Gateway Western Railroad, Blue Springs, MO

Project Name: Gateway Western Railroad
Project Address: Adams Dairy Parkway ; Blue Springs, Missouri

It was a simple request of an architect. Design a railroad bridge that becomes part of its surroundings, will withstand a train derailment at 40 miles per hour, and will be visually pleasing to vehicles passing under the bridge. The visual goal was a look of real stone. Grouted stone, however, would not tolerate the vibrations of the train crossing the bridge.

The decorative elements of the bridge must be precast. It would be difficult, at best, to form the tapered columns to precisely meet the design dimensions. Once the decision to use precast was made, many other design features fell into place, from the bottom up. The precast shell influenced the construction of the foundation of the piers which were cast in place.

The façade must complement the necessary retaining walls that surround the bridge. The piers must be innovative in architecture and design and aesthetically pleasing. The support must be substantial but not obtrusive. When complete the piers tower 52’ above the surface of the road.

Precast panels were manufactured to meet the color and texture required by the architect in weather conditions not suitable for site construction. Form liners were used to create the stone appearance. Color was added to the mix to fit in with the native environment.

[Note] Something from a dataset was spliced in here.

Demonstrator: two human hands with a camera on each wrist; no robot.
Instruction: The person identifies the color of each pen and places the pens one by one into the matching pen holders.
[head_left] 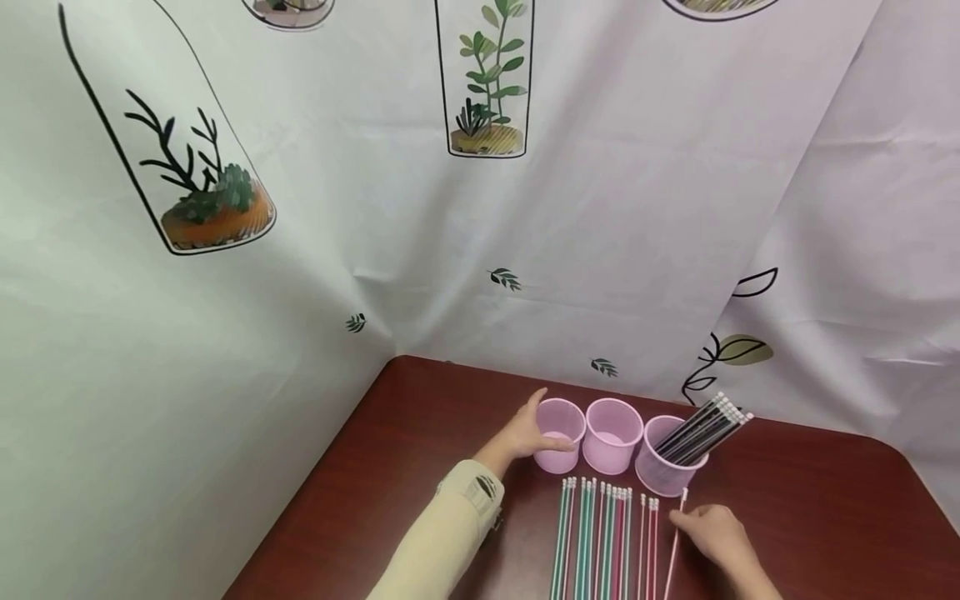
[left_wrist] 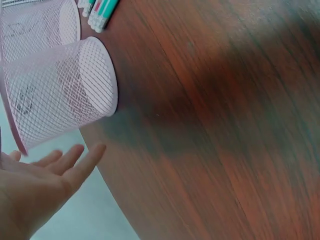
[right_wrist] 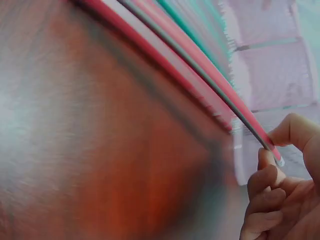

Panels were poured indoors through the winter months to prepare for delivery to the site as soon as weather conditions allowed. The first precast pieces were installed on December 23, 2002, a formidable season and climate for pouring concrete in the Midwestern region.

The cross beams were designed to create a form for the interior of the columns, which were filled with heavily reinforced concrete, as well as creating the substructure for the electrical elements. Flat panels were produced to create a continuous shell for the bridge piers and columns.

The three-sided precast column sections were set on top of the bridge piers. The columns were reinforced to meet the railroad requirement to withstand a derailment at 40 miles per hour.

The street-side of the columns are finished with copper panels. When the road construction is complete, and when dusk is settling on the horizon vehicles will approach a fiber optics illumination system projecting a rainbow of changing colors.